Sokolov venait chaque semaine, vérifiant les documents et offrant son aide.

Lorsqu’il proposa de l’aider pour son logement, elle refusa fermement. Deux mois plus tard, il l’invita à dîner chez lui.

Sa femme Marina l’accueillit froidement, lançant des remarques sur les « origines » d’Alyona. Se sentant malvenue, Alyona partit tôt.

Le lendemain, Sokolov appela pour s’excuser. « Tu n’es pas une inconnue pour moi », dit-il. « Parce que je te rappelle ta sœur ? »

« Pas seulement.
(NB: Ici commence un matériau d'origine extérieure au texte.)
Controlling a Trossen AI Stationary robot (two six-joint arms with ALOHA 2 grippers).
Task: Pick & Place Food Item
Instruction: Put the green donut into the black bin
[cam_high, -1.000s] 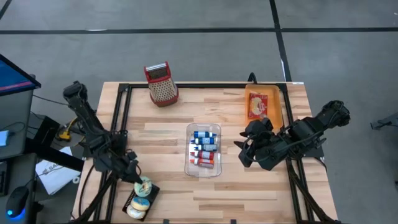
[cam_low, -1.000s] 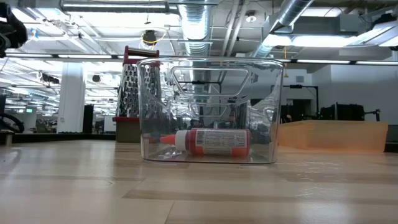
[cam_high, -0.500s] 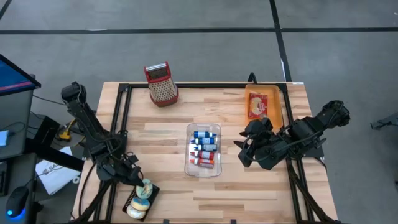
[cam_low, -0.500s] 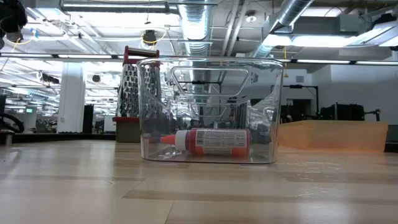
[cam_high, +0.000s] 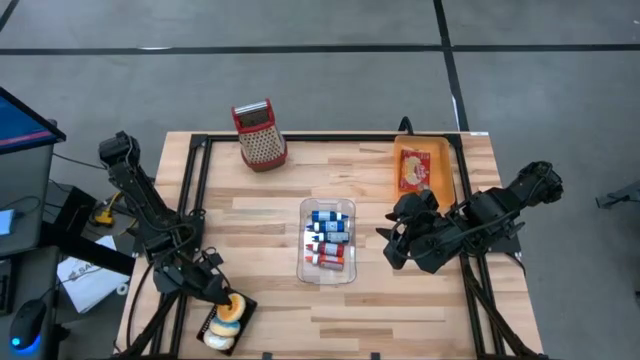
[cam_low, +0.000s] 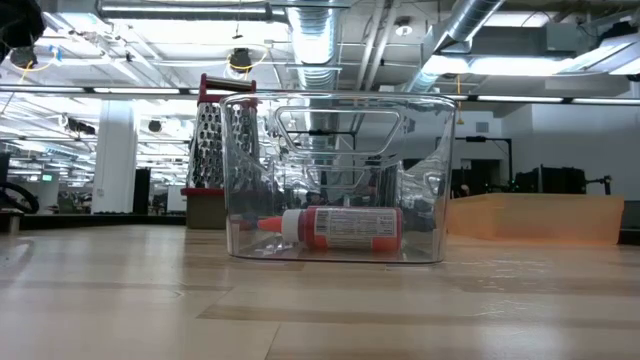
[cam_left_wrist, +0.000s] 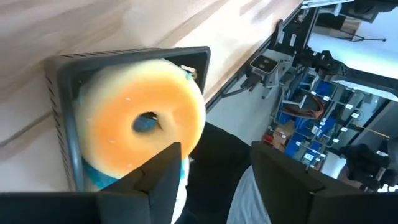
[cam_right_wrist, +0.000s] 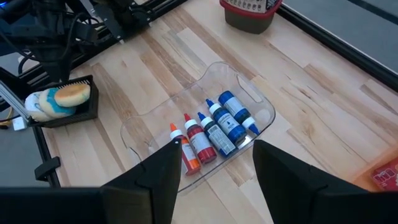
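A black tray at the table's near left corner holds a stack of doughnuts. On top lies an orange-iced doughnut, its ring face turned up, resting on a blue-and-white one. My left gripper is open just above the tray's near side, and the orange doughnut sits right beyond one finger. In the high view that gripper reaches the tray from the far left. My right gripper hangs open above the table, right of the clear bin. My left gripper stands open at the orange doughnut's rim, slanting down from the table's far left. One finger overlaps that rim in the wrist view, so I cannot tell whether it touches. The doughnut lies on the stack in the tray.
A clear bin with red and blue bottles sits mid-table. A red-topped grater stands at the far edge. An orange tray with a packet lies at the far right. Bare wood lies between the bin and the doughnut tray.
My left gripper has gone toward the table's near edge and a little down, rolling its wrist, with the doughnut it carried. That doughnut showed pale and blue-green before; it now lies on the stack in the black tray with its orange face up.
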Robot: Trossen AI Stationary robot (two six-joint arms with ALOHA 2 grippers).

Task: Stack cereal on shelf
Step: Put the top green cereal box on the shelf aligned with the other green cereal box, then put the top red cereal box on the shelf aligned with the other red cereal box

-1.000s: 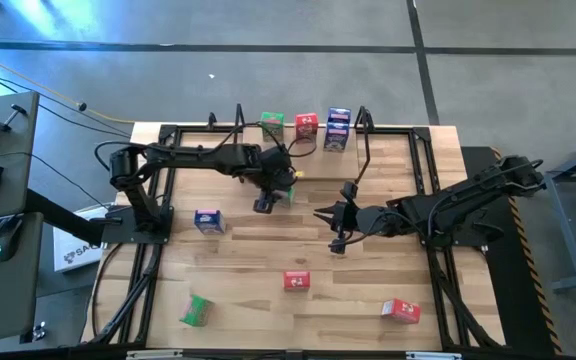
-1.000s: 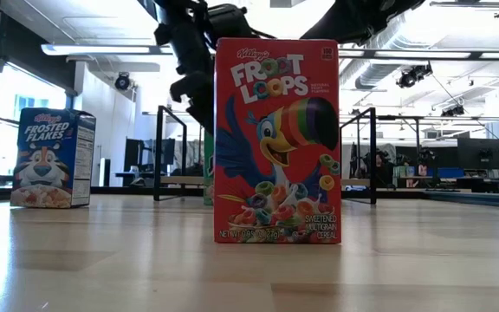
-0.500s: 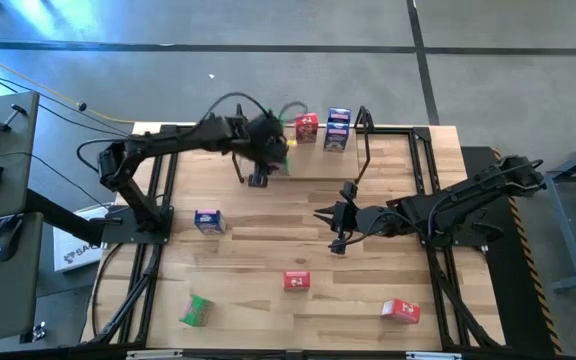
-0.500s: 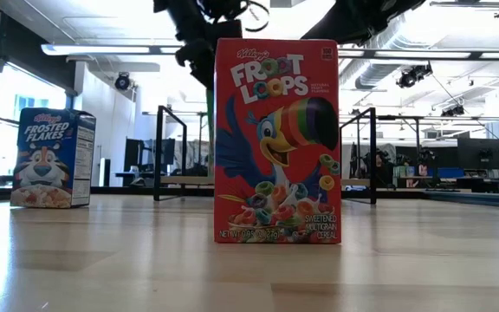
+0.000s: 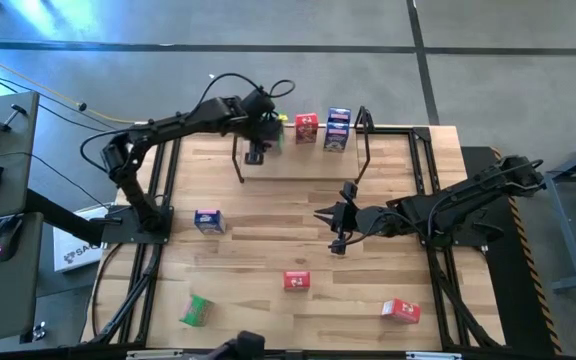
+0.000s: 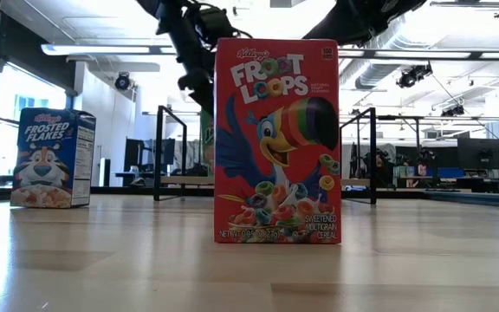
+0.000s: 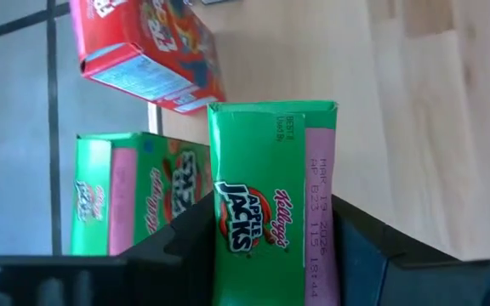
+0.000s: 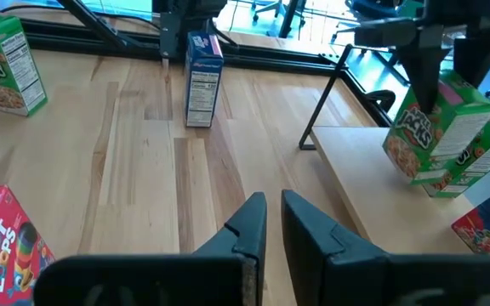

Tu es forte — tu n’as pas fléchi, tu as continué à avancer. »

Un mois plus tard, Alyona découvrit que son patron avait acheté un appartement à son nom.

Choquée, elle confronta Sokolov dans un café. « C’est vrai ? » « Oui. Je voulais t’aider. »

« Tu ne me dois rien. » « C’est à cause de ma sœur. Elle était comme toi.

J’avais besoin de sentir que j’avais donné une vie normale à un orphelin. »

« Tu ne m’aides pas, tu t’aides toi-même », dit Alyona. « Tu ne me vois pas — tu la vois elle. »

Sokolov hocha la tête et partit. Le lendemain, elle démissionna.

« Je veux devenir cuisinière », décida-t-elle. Elle étudiait la nuit, travaillait le jour, s’exerçait chez elle.

Six mois plus tard, elle devint assistante de cuisine — moins d’argent, mais enfin heureuse. Un soir, Sokolov apparut.

« Je cherchais ma sœur en toi », avoua-t-il. « Maintenant, ma femme et moi aidons des orphelinats. Te rencontrer m’a changé. »

« Moi aussi », dit Alyona. « J’ai appris que je pouvais choisir mon propre chemin. » Il sourit.

« Alors nous sommes quittes. Bonne chance. » Il laissa le pourboire exact — ni plus, ni moins. Cela semblait juste.